What Are HSBC's Price Projections?
HSBC's 12-month forecast places silver at $26 per ounce, reflecting its view that the metal will shed its recent speculative premium. The bank's analysts see the metal re-testing lower support levels as the market refocuses on physical supply and demand dynamics rather than simply following gold's lead. This forecast assumes a stable-to-slowing global economic environment.
The bank’s position is notably more cautious than some of its peers. This contrasts with more bullish outlooks from firms like Bank of America, which maintains a $35 per ounce target based on strong investment inflows and strong demand from the energy sector. The divergence in forecasts highlights the ongoing debate over which of silver’s dual characteristics—monetary or industrial—will dominate its price in the coming year.
Q: What is the gold-silver ratio?
A: The gold-silver ratio represents the number of silver ounces required to purchase one ounce of gold. Historically, this ratio has averaged between 50:1 and 60:1. Traders use it to gauge the relative value of the two precious metals. A higher ratio, such as 80:1, can suggest that silver is undervalued compared to gold, while a lower ratio may indicate the opposite. However, its predictive power is debated, as structural market changes can alter historical relationships.
Q: How does silver supply affect its price?
A: Silver's price is influenced by both primary and secondary supply. Primary supply comes from mining, with about 75% of silver extracted as a byproduct of mining for other metals like copper, lead, and zinc. This means mining output is often inelastic to the silver price itself. Secondary supply comes from recycling scrap silver from industrial uses and old jewelry. Total annual supply is typically around 1 billion ounces, and any significant disruption to mining operations or changes in recycling rates can impact prices.

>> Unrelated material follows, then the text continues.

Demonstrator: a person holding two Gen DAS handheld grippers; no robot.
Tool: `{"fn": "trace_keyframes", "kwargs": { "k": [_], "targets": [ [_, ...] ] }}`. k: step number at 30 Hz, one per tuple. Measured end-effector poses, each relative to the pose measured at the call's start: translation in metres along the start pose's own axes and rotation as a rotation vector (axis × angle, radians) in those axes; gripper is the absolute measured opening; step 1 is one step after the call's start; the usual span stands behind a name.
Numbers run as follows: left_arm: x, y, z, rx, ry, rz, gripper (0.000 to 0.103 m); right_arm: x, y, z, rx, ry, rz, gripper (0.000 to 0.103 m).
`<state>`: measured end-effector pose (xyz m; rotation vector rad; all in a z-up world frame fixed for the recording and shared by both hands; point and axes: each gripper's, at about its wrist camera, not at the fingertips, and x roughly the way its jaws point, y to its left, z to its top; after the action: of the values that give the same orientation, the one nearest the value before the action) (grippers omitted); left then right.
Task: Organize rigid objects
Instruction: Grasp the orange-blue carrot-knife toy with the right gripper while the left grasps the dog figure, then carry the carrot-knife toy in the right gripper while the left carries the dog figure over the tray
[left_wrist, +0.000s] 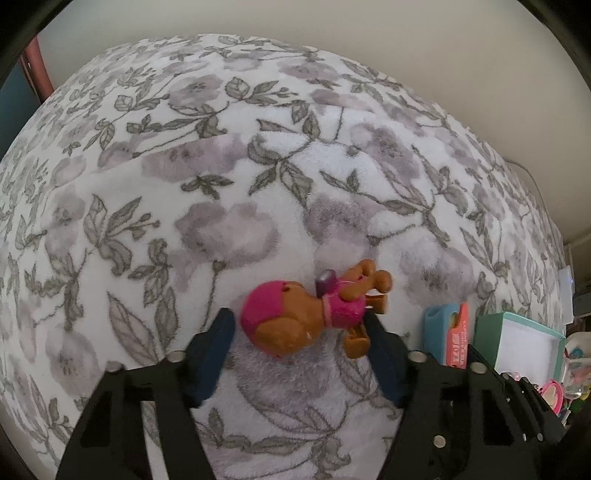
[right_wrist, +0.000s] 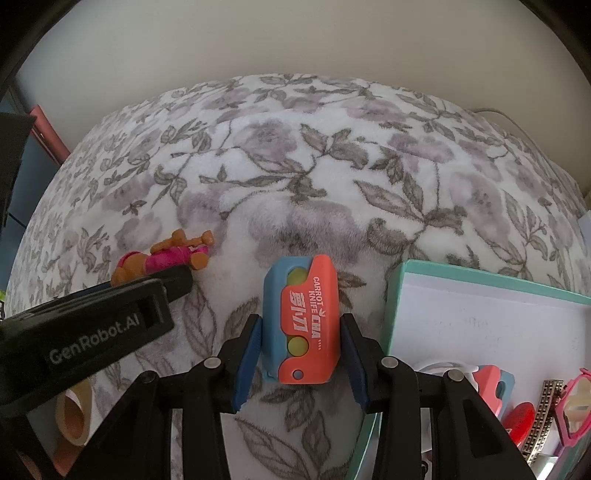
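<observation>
A brown toy dog (left_wrist: 295, 325) in a pink cap and pink vest lies on its side on the floral blanket (left_wrist: 221, 184). My left gripper (left_wrist: 299, 321) points down over it, one pad against the capped head and the other against the hind legs, shut on it. In the right wrist view the toy dog (right_wrist: 166, 258) shows just behind the left gripper's black body (right_wrist: 92, 325). My right gripper (right_wrist: 300, 321) is shut on a blue and orange carrot knife toy (right_wrist: 301, 325), its pads pressing both sides. That carrot knife toy (left_wrist: 448, 332) also appears at the right of the left wrist view.
A teal box with a white inside (right_wrist: 480, 314) stands right of the right gripper. In and near it lie a second blue and orange toy (right_wrist: 493, 384), pink glasses (right_wrist: 572, 406) and a red item (right_wrist: 521, 421). A tape roll (right_wrist: 72, 413) lies low left. A pale wall rises behind the bed.
</observation>
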<state>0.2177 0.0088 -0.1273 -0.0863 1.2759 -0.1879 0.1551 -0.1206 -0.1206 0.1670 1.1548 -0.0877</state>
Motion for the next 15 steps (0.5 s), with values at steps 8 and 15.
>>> {"fn": "trace_keyframes", "kwargs": {
  "k": [8, 15],
  "targets": [
    [0.0015, -0.0029, 0.0026, 0.001, 0.010, 0.001, 0.065, -0.0006, 0.0002, -0.0014, 0.001, 0.011, 0.004, 0.045],
    [-0.0031, -0.0011, 0.0019, -0.008, 0.028, 0.029, 0.065, -0.0031, 0.0009, -0.0056, -0.003, 0.028, 0.014, 0.045]
  ]
}}
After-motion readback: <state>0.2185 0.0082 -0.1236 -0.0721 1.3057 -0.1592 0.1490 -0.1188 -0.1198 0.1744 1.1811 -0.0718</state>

Q: Is silver a reliable inflation hedge?
A: Silver is often considered an inflation hedge, but its track record is more volatile than gold's. Because of its significant industrial use, silver's price can be negatively affected by an economic slowdown that often accompanies central bank efforts to fight inflation with higher interest rates. While it has performed well during certain inflationary periods, its price is subject to more variables than gold, which acts more purely as a store of value. Investors looking for a precious metals hedge must consider this volatility.
Bottom Line
HSBC projects silver will underperform gold, as weakening industrial demand is expected to outweigh its appeal as a monetary asset.
Disclaimer: This article is for informational purposes only and does not constitute investment advice. CFD trading carries high risk of capital loss.